To compare, Rugheimer uses the example of great apes and how humans share 99.5 per cent of our DNA with them, yet we can’t fully communicate with them or explain certain things.

“What if something is just that much ahead of us? Would they be able to talk to us? Probably not,” Rugheimer added.

The likelihood of any intelligent life being able to talk to humans is too rare, she said.

Canadian research on UFO sightings

The acronym UFO was commonly used in the past with unidentified aerial (or anomalous) phenomenon, or UAP, now being the more common and most used term for scientists, according to the Canadian government.

In 2022, the Sky Canada Project was launched and is being led by the Office of the Chief Science Advisor of Canada.

The project was created to investigate how UAP/UFO sightings in Canada are handled.

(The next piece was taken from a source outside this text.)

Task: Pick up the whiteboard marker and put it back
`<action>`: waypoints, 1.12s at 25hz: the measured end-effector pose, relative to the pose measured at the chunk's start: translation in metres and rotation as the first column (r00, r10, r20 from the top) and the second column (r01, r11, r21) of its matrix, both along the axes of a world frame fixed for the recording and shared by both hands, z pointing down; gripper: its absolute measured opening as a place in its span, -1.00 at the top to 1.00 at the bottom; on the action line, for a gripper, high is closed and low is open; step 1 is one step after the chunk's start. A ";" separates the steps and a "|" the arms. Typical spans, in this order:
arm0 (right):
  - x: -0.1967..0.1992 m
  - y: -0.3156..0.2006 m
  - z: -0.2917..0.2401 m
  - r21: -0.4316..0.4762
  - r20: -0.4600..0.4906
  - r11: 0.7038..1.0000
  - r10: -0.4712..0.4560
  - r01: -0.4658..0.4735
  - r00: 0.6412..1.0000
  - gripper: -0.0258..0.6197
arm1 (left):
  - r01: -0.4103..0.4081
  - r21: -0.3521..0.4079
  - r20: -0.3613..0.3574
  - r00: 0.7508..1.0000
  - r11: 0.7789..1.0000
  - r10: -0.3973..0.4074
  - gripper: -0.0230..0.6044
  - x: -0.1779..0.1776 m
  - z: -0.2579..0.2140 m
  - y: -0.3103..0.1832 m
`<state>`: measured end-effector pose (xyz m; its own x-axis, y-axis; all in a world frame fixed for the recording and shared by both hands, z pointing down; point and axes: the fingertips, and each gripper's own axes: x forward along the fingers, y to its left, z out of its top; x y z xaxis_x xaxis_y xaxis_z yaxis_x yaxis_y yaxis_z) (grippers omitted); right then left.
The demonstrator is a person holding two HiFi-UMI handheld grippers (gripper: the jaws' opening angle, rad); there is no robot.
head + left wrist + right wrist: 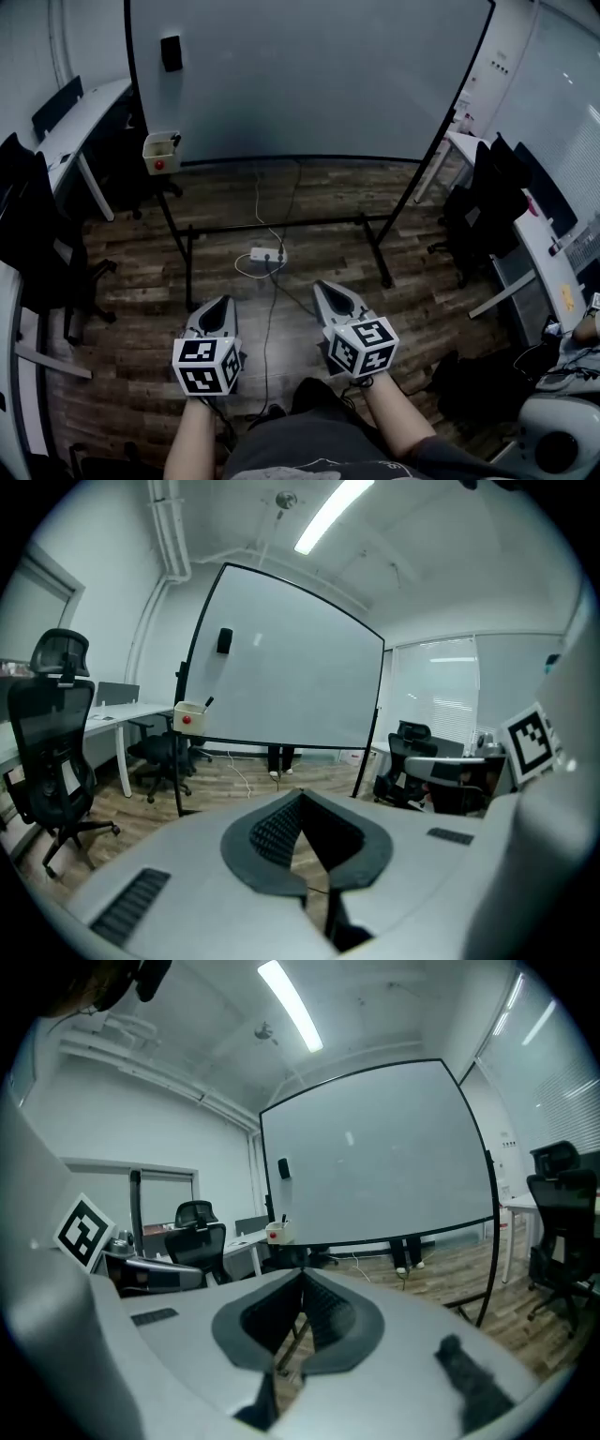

It’s the first known Canadian government UFO research effort in nearly 30 years and a preview of its first report was published in January.

The report’s most significant recommendation is for the Canadian government to “establish a dedicated service” to manage and analyze UAP data.

A public opinion poll, conducted by Earnscliffe Strategies, found one in four Canadians, or 27 per cent, have personally witnessed a UFO. But only 10 per cent reported their sightings.

Transport Canada should encourage pilots, cabin crews and traffic controllers to report UAP sightings without the fear of being stigmatized, the report said. The full report was released this month.

Did you really witness a UFO?

There’s many objects in the sky that you might mistake for a UFO: balloons, satellites, meteors, flares, military aircrafts, planets and more.

The Sky Canada Projects says reports of UAPs aren’t further analyzed unless they’re deemed to pose “safety or security risks.”

Rugheimer says the feeling of being abducted by aliens is a “common thing” that happens with hallucinations when a person is coming out of a sleep phase.

“When someone says they’ve been abducted, they’re having a real experience. I don’t want to diminish the fact that they feel something’s happened to them,” she added.

“They definitely experienced something. I don’t think it’s aliens. We have no evidence that it’s aliens.”

The astrobiologist admits she too once saw something odd in the sky that looked like it was “moving in odd directions and at weird angles.” It later ended up being a military plane that flew over her.

If you’re unsure if you witnessed a UFO (or maybe you wake up one morning and some of your cattle are missing) you can report it to the National UFO Reporting Center website.

Happy searching, and if you ever do encounter an alien, you can always try to greet them in Vulcan with, “Live long and prosper!”